# Airbnb preprocess
- 1.Select cities and neighborhoods to explore <br>
- 2.Get crime rate for neighborhoods from areavibe <br>
- 3.Generate common words and remove city specific words <br>

- The above preprocess steps are only designed for Airbnb dataset

In [2]:
import requests, time, operator, re, json, csv, pickle, random
import pandas as pd
import numpy as np
from collections import Counter
from bs4 import BeautifulSoup
import nltk.data
from sklearn.feature_extraction.text import CountVectorizer
from sklearn.model_selection import KFold

import warnings
warnings.filterwarnings("ignore")
data_path = '/data/2/zwang/2018_S_WordTreatment/V2_airbnb/0_Data/'
list_path = '/data/2/zwang/2017_M_F/airbnb/Data/listing_by_city/'

<a id='part1'></a>
### 1.Select neighborhoods to explore [Home](#home)<br>
- Define cities to explre<br>
- Only explore cities that has crime data from FBI<br>
> Average crime per person<br>
> http://www.freep.com/story/news/2017/09/25/database-2016-fbi-crime-statistics-u-s-city/701445001/

In [3]:
city_info = {}
#city_info['city'] = ['state','population','crime','crime_per_1000']

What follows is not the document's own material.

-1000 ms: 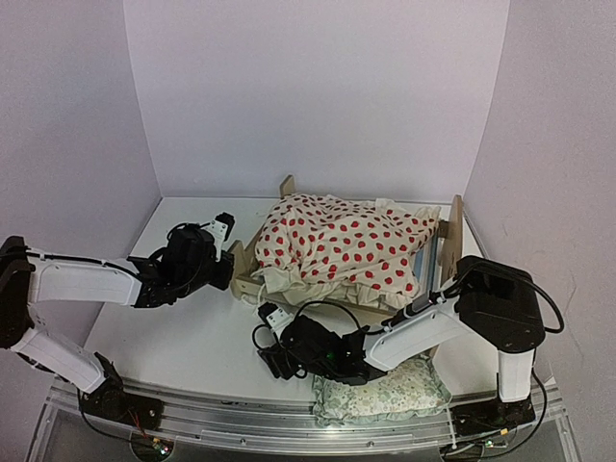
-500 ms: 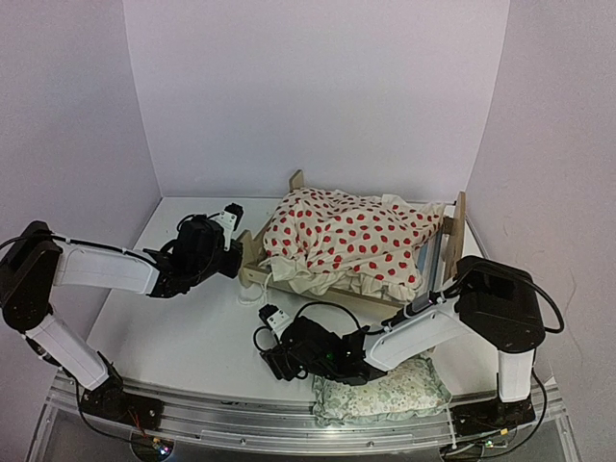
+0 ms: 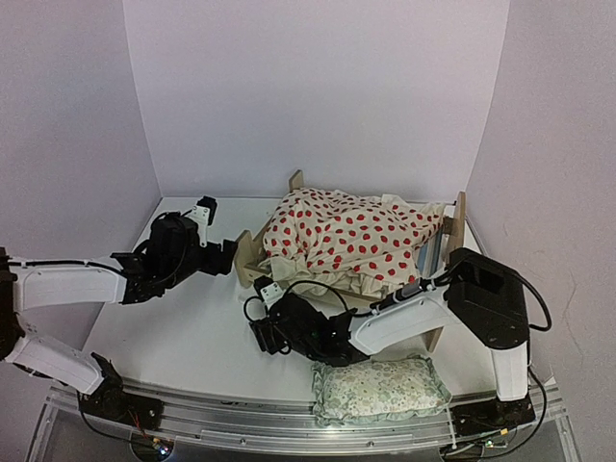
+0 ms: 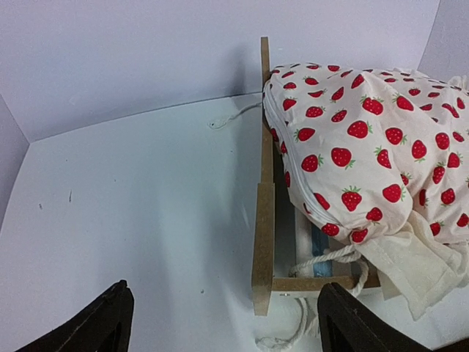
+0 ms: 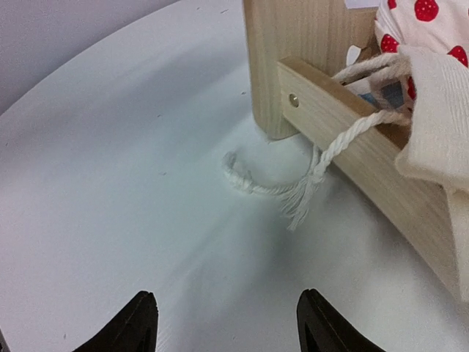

city_info['WDC'] = ['District of Columbia', 681170, 7711, 11]
city_info['SantaCruz'] = ['California', 64969, 521, 8]
city_info['Portland'] = ['Oregon', 642129, 3163, 5]
city_info['Austin'] = ['Texas', 956911, 3903, 4]
city_info['LA'] = ['California', 4007905, 28817, 7]
city_info['Denver'] = ['Colorado', 699259, 4597, 7]
city_info['Boston'] = ['Massachusetts', 673880, 4767, 7]
city_info['NewOrleans'] = ['Louisiana', 397208, 4249, 11]
city_info['Seattle'] = ['Washington', 700313, 4294, 6]
city_info['Oakland'] = ['California', 424998, 6059, 14]
city_info['NY'] = ['New York', 8566917, 49124, 6]
city_info['Nashville'] = ['Tennessee', 668685, 7371, 11]
city_info['Chicago'] = ['Illinois', 2725153, 30126, 11]
city_info['SanDiego'] = ['California', 1413414, 5332, 4]
city_info['Asheville'] = ['North Carolina', 89546, 537, 6]
city_info['SanFrancisco'] = ['California', 871155, 6190, 7]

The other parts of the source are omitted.